Formerly known as Oradea Mare. Hungarian: Nagyvarad, Varad. German, Yiddish, and Hebrew: Grosswardein

A city in northern Transylvania, Western Romania, the capital city of Bihor County and Crisana Region. Part of Hungary until 1918 and between 1940-1944, now part of Romania.

There are several popular legends that refer to a Jewish presence in the city during the 10th century. Historically, although there are documents dating from 1407 and 1489 that mention several Jews in connection with the town, the only reliable evidence of Jews living there dates from the early 18th century. In 1722 four Jews are listed as being residents of the city. Ten Jewish families were registered in 1736, including one chazzan. As the Jewish population grew, the Jewish residents of Oradea tended to be immigrants from Moravia, Bohemia, and Poland.

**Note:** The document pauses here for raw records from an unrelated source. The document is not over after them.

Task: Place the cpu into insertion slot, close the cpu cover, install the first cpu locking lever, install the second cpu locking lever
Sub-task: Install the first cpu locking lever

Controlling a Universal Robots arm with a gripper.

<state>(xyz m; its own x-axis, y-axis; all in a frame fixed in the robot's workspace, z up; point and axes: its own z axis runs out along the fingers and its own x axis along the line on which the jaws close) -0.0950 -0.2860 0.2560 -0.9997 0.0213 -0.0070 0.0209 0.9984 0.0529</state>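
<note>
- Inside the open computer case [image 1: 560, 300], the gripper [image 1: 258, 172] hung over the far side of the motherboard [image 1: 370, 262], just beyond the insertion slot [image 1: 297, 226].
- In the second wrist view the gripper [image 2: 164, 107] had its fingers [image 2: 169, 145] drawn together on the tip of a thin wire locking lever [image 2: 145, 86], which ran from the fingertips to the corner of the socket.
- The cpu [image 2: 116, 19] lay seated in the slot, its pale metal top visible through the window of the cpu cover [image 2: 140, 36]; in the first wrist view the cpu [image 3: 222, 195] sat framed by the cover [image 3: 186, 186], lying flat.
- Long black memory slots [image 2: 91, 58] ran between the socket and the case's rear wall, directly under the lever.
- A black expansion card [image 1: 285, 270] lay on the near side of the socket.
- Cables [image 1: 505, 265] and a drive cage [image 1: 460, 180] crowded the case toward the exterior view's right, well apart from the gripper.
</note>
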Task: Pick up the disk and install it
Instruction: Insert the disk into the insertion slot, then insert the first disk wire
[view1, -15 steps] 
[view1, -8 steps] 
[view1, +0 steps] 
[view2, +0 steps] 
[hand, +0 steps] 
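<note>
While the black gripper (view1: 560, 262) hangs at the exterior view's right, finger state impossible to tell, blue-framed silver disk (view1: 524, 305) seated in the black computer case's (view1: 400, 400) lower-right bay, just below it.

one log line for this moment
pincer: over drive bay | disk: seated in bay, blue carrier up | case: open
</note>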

A Chevra Kadisha was established in the 1730s. In 1787 the Jews were permitted to build a synagogue; a second synagogue was built in 1812. There was also a Jewish hospital.

The entire town, including the Jewish population, began expanding rapidly at the end of the 18th century. The number of Jews increased from 104 taxpayers in 1830 to 1,600 people in 1840, 10,115 (26.2% of the total population) in 1891, 12,294 (24%) in 1900, 15,115 (23.6%) in 1930, and 21,337 (22.9%) in 1941.

The Jews of Oradea adopted the Hungarian language and Hungarian culture earlier than any other Jewish community in Hungary, and the local Hungarian population saw their Jewish neighbors as potential allies in their struggle against Romanian nationalism. Many Jews from Oradea actively participated in the Hungarian Revolution of 1848-1849.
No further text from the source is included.